X-Originating-IP: [2a00:1398:9:fb00:1acf:5eff:fe15:5525]
Archived-At: <http://mailarchive.ietf.org/arch/msg/aqm/BHt5UdTU_vm_Am5Akvsn_FiTk98>
Subject: [aqm] draft-ietf-aqm-pie-02 review
X-BeenThere: aqm@ietf.org
X-Mailman-Version: 2.1.15
Precedence: list
List-Id: "Discussion list for active queue management and flow isolation." <aqm.ietf.org>
List-Unsubscribe: <https://www.ietf.org/mailman/options/aqm>, <mailto:aqm-request@ietf.org?subject=unsubscribe>
List-Archive: <https://mailarchive.ietf.org/arch/browse/aqm/>
List-Post: <mailto:aqm@ietf.org>
List-Help: <mailto:aqm-request@ietf.org?subject=help>
List-Subscribe: <https://www.ietf.org/mailman/listinfo/aqm>, <mailto:aqm-request@ietf.org?subject=subscribe>
X-List-Received-Date: Fri, 14 Aug 2015 13:26:05 -0000

Hello all,

Currently, I'm implementing various AQMs and one of them is PIE. 
However, one problem is that the implementation is made difficult due to 
slight inconsistencies between the draft section 4 and the pseudocode as 
well as it's difficulty
to understand without the corresponding (theoretical) background 
knowledge. Therefore, here are my suggestions for improvement from my 
review of the latest draft version [thanks to Roland for helping with 
the suggestions and text]:


      General feedback:

IHMO the current version of the draft, especially Section 4, is hard to 
understand without reading the PIE paper ([HSPR-PIE]) first. Ideally I 
would prefer an introduction section with the overview of the design 
before the "Terminology" section, but it should at least be suggested to 
read the paper first. BTW is the paper publicly available?

In Section 4 there is a subsection per feature added, as opposed to a 
subsection per component. As a result, requirements from the same 
component are written in pieces in different subsections. For me it is 
very hard to combine them together. One solution could be to include the 
pseudocode as last subsection of Section 4. The same applies to Section 5.

The variables in formulas are not introduced before the formulas. I 
would prefer to have a short description of what a formula does before 
the code and a long description after the code.

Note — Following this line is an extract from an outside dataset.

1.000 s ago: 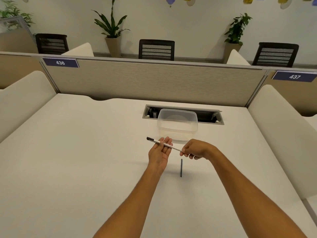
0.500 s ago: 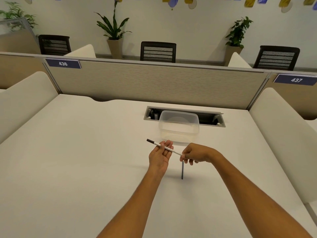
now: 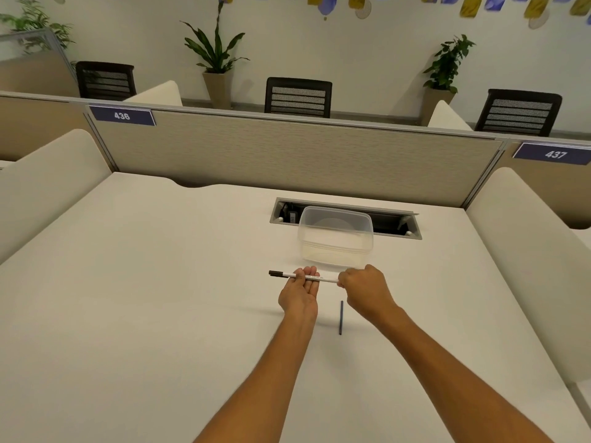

PIE is described as consisting of three components, however the 
"preambles" in the formulas (the lines that start with stars) do not 
referred directly to the components and the code for the same components 
are titled with different star-lines: e.g., the specification of "random 
dropping at enqueue" component appears under:

* upon a packet arrival MUST
* upon packet arrival
* if rand() < p

In the previous draft version there was only the link capacity 
estimation version and there was no latency component, only the capacity 
estimation component. In the current draft this is replaced with two 
options, which made the whole draft very confusing. For instance, why is 
delay called est-delay if it is either estimated or sampled? It is also 
not clear that estimated delay is calculated in 
drop_probability_calculation. I would *guess* it after reading the 
paper...  IMO it would be better to describe the whole original version 
with link capacity estimation and then suggest the alternatives: 
implementation with timestamps or reading capacity from some other 
(external to PIE) system component as in DOCSIS-PIE. Is it expected that 
most versions will use capacity estimation?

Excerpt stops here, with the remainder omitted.